Через день-другой дошли до нас вести, что подстреленный обратился-таки в поликлинику, так как дробь из ружья застряла глубоко в икрах его ног. Милиция задержала вора, и был это тот самый Длинный, на которого не лаяли собаки.
Вместе с этой вестью в нашем дворе вспыхнуло стихийное, горячее и громкоголосое обсуждение происшедшего, в результате которого взрослые пришли к таким выводам: Длинный был наводчиком шайки воров, ходил да подглядывал, у кого, где, что плохо лежит; Длинный, мол, перемешивал селедку с хлебом потому, что сам собранное не ел, а скармливал собакам и этим их приручал; что “так ему и надо, негодяю!”, что все нищие готовы утащить у нас последнее, что “будь они все прокляты!” И что они, хозяйки двора, клянутся друг дружке и каждая себе: ни одного нищего к порогу не подпускать, не то, что кусок подать! И... и... что “будь они все трижды прокляты!”

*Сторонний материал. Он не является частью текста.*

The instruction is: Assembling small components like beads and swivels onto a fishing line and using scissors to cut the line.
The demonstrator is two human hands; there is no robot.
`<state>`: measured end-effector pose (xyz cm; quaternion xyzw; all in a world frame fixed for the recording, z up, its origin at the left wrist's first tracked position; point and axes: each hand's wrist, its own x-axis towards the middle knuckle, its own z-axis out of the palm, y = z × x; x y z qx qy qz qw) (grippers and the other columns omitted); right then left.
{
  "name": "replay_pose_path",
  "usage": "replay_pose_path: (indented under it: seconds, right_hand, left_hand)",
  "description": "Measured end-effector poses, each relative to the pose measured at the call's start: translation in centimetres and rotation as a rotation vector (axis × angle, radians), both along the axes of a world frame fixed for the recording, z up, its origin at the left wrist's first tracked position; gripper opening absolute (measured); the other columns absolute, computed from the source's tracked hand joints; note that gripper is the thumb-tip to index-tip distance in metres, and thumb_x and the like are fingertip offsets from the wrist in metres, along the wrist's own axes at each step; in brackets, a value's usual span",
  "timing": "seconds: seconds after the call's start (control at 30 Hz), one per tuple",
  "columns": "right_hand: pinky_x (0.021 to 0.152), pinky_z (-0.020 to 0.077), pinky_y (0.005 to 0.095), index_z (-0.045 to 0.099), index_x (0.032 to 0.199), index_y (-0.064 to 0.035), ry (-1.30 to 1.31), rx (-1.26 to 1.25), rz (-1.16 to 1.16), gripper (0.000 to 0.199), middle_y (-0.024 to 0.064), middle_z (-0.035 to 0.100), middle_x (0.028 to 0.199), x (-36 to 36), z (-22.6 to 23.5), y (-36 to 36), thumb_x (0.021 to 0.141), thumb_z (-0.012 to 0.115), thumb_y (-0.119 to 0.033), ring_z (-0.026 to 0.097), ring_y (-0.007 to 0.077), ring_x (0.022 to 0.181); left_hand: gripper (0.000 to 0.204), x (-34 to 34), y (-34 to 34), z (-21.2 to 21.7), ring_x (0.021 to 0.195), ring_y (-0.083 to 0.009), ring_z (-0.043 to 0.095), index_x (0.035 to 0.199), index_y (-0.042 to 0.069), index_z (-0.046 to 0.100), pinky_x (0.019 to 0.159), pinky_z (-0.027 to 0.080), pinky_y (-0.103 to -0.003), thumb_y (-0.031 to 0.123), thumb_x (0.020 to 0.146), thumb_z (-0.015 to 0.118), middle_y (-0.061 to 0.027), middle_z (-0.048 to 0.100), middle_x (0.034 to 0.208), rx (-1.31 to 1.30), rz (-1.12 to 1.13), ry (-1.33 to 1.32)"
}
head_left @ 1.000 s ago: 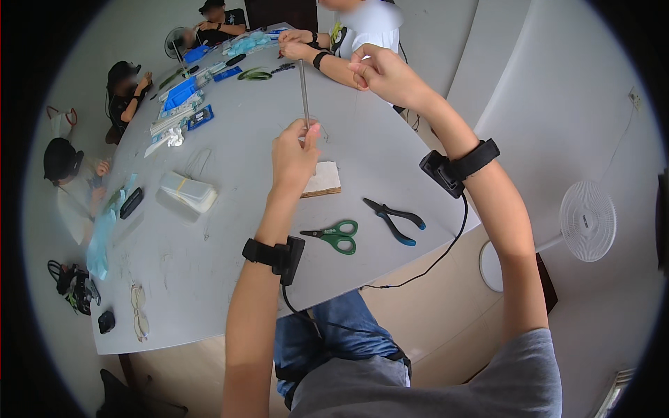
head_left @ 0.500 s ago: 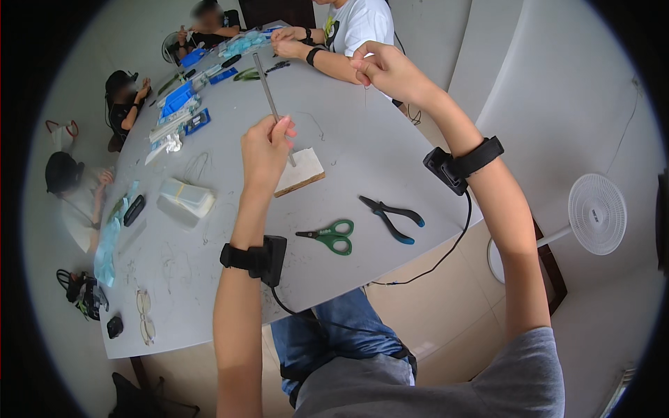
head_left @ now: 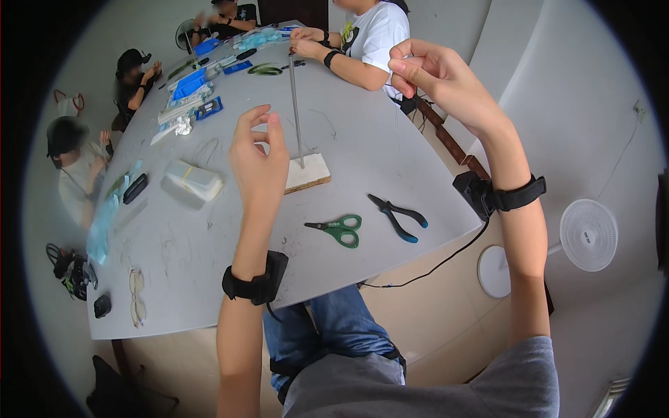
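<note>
Rod point(head_left: 295, 104) stands upright in a small wooden block point(head_left: 308, 173) mid-table. Left hand point(head_left: 259, 157), fingers loosely pinched, hovers just beside it; right hand point(head_left: 437, 78), raised beyond the far edge, pinches something too thin to tell. Probably threading; next needs steady alignment.

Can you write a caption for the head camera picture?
Two raised hands, left and right, above a metal rod standing in a small block.

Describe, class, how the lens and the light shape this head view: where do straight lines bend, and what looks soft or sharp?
Head view: fisheye, framed by a black circular rim; the grey table edge bows. Even, soft light with faint shadows and no strong glare. The left hand, right hand, green scissors and upright metal rod are sharp; people at the far rim look blurred.
</note>
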<state>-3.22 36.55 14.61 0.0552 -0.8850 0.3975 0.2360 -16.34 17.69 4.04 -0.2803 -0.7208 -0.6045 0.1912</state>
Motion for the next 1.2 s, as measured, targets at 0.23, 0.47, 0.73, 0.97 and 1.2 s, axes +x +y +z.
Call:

День-другой матери наши были верны своим “страшным” клятвам. Да нищие все шли и шли, один другого жальче, и все больше – женщины, похожие на древних старух, с изможденными или “пухлыми” детьми, жалобно плачущими или истошно поющими. Смотрели наши нищие глазами 43-его года. И как было отказать этим глазам...

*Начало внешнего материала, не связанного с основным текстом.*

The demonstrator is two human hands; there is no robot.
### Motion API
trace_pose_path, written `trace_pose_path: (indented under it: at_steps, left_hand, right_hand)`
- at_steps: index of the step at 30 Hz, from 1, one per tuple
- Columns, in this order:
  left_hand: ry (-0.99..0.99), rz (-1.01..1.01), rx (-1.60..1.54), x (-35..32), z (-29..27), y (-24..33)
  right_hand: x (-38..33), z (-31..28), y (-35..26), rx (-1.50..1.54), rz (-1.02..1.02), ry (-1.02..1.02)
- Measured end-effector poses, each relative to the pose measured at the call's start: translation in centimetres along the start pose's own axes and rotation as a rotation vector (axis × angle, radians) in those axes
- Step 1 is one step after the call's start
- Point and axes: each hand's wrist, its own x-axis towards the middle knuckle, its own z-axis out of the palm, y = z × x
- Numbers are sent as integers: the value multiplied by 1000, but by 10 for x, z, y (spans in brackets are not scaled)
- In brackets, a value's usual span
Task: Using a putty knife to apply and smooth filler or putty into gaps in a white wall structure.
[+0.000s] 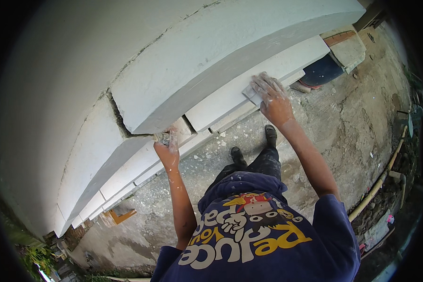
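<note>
Pale with dust, my right hand [269, 97] lies over a flat grey-white pad [252, 96], fingers together and pressed on it. The pad rests against the lower white ledge [230, 101]; whether it is sandpaper or a block I cannot tell. My left hand [168, 149] is farther left, closed at the ledge, beside a break in the moulding. A small greyish thing shows at its fingers, too hidden to name. Above both hands runs a thick white moulding [183, 89] with a dark crack [116, 113] down it.
Below me is a rough, white-spattered concrete floor [333, 145], with my dark shoes on it. A dark blue basin-like thing [322, 73] sits under the ledge at the far right. An orange-yellow angled piece [122, 216] lies at left; a bamboo pole [376, 188] lies along the right side.
</note>
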Motion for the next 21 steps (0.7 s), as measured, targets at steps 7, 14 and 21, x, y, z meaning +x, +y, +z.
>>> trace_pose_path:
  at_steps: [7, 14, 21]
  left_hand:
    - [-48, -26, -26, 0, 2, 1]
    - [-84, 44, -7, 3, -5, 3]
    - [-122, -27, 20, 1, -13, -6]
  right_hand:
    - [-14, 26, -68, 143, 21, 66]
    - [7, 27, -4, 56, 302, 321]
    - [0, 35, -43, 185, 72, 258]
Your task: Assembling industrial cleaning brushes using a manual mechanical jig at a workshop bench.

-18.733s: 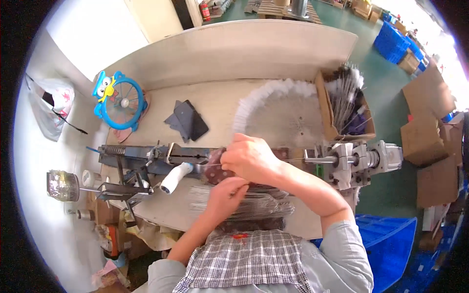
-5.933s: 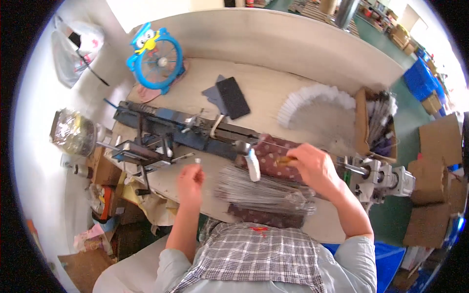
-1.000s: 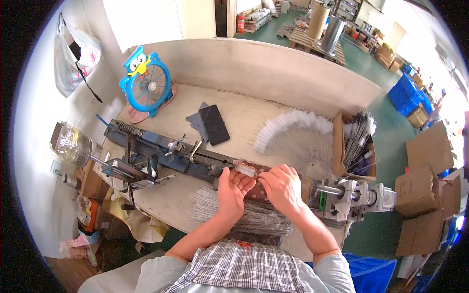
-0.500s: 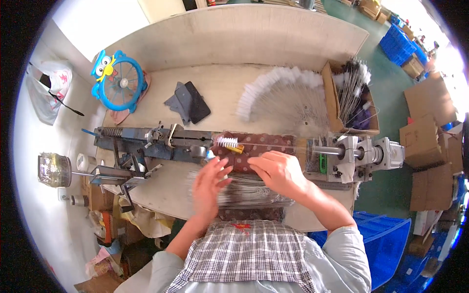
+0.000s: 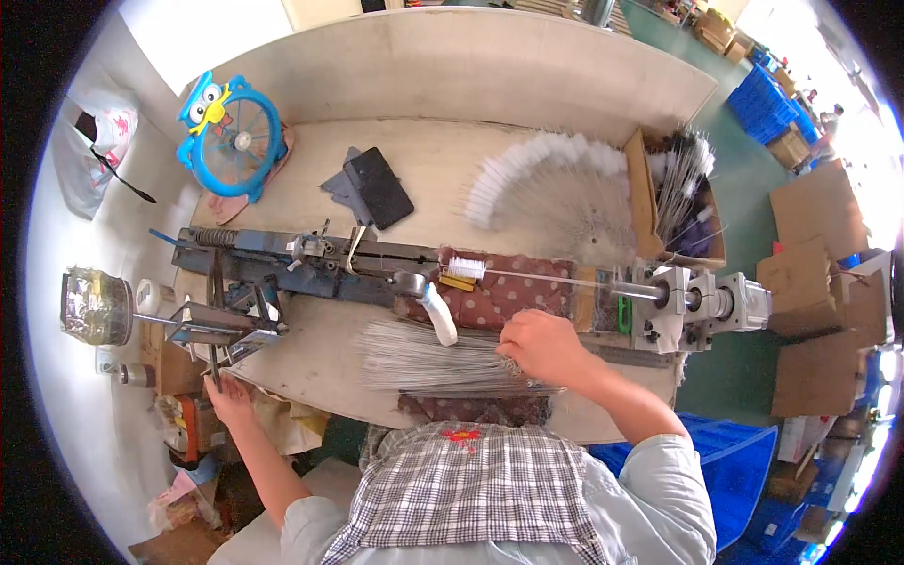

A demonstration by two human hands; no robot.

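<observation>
At the lower left, my left hand (image 5: 229, 403) is closed round the lower end of a dark metal lever (image 5: 216, 363) on the bench's metal frame. My right hand (image 5: 543, 345) has its fingers curled down at the looped right ends of a bundle of thin metal wires (image 5: 428, 358). Behind it, a small white-bristled brush (image 5: 464, 267) stretches on its wire stem to the spindle (image 5: 636, 290) at the right. A yellow piece (image 5: 458, 282) lies just under the bristles. A white-wrapped handle (image 5: 440, 317) sticks out toward me from a dark round knob.
Finished-looking white brushes (image 5: 541, 155) lie fanned out at the back, beside a cardboard box (image 5: 640, 193) of more brushes. A dark phone (image 5: 379, 188) and a blue toy-like fan (image 5: 273, 127) sit back left. Polka-dotted cloth (image 5: 537, 290) covers the middle. A blue crate (image 5: 744, 461) stands right.
My left hand has gone from the middle down left to the lever. My right hand has dropped to the wire ends. The brush's loose spiral of bristles now looks denser.
</observation>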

И снова давали наши матери из своих “излишков”: кто картофелину, кто морковку, кто хвост-голову селедки, а кто и хлеба кусок. Хмурились, ворчали, с искренним неудовольствием, с негромкими проклятиями, но... давали...
А щенки – мы тогда набрали их аж семь! – к концу осени выглядели вполне взрослыми. Во всяком случае, уже исправно несли традиционную службу по охране своего двора. И обходили квартиры. Останавливались у дверей и смотрели в лица своих хозяев глазами все еще 43-его года.